Since data sets can be large, random fair subsets/re-samplings can be useful.
https://en.wikipedia.org/wiki/Reservoir_sampling has more details. Note that
the cost comparison there between Algorithm R & L neglects IO costs which are
around 50+% dominant for this little utility even on a RAM filesystem (just from
memchr
for line splitting even on very short lines). So, rather than the big
O(n/k)-ish asymptotic speed-up factor, Algorithm L is likely only <~ 2X faster,
at least with the .add
API of bu/rs.nim
.
The random sampling with replacement algorithm is quite slow and should be replaced, but to detail its logic here, all slots in the reservoir table evolve identically & independently, and the evolution of the first slot looks like:
data 1 2 3 4 5 ... N
slot0 1 -> 1 -> 1 -> 1 -> 1 ... N, p=1/2*2/3*3/4*4/5*...=1/N
slot0 2 -> 2 -> 2 -> 2 ... N, p= 1/3*3/4*4/5*...=1/N
slot0 3 -> 3 -> 3 ... N, p= 1/4*4/5*...=1/N
So, each slot has a similar 1/N independent chance of surviving until the end.

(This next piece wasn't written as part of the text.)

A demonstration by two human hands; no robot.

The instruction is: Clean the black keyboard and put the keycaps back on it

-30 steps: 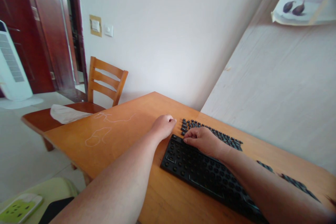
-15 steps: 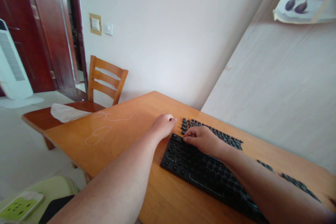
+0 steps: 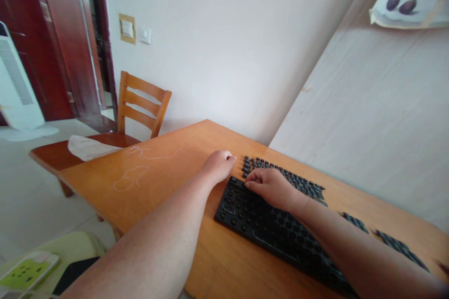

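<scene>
Wooden chair (image 3: pixel 142 98), light switch (image 3: pixel 127 29), reddish door (image 3: pixel 38 56)

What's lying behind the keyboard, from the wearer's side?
Behind the keyboard, rows of loose dark keycaps lie on the table. The right hand and its forearm block part of that area, so anything they cover there cannot be seen.

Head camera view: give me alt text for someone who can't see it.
A person's right hand pinches near the far edge of a black rectangular keyboard with many bare key positions, on an orange wooden table. Their left hand is curled nearby; small black keycaps lie in rows beyond.
</scene>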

Some care was put into the command-line API here, in particular the ability to
--flush
the outputs to give immediate reads to possible FIFO workers. Also,
you can create as many random subsets/samples of whatever various sizes as you
like in various files rather easily by just listing them.
rs [optional-params] [pfx.][-]n.. output paths; pfx""=>stdout
Write ranSubsets|Samples of rows of input -> prefix.ns. If n>0 do random
subsets else sample with replacement. O(Σns) space. Examples:
seq 1 100 | rs 10 .-5 or (after maybe mkfifo f1 f2)
wkOn f1 & wkOn f2 & seq 1 1000 | rs -f f1.10 f2.-20
Options:
-i=, --input= string "" "" => stdin
-f, --flush bool write to outs immediately
-r, --randomize bool randomize() for non-deterministic filtering
Input:
seq 1 1000 | rs foo1.9 foo2.9 foo3.9 foo4.9
for f in foo*; do cstats q.5 < $f; done
Output:
281.0
442.0
370.0
591.0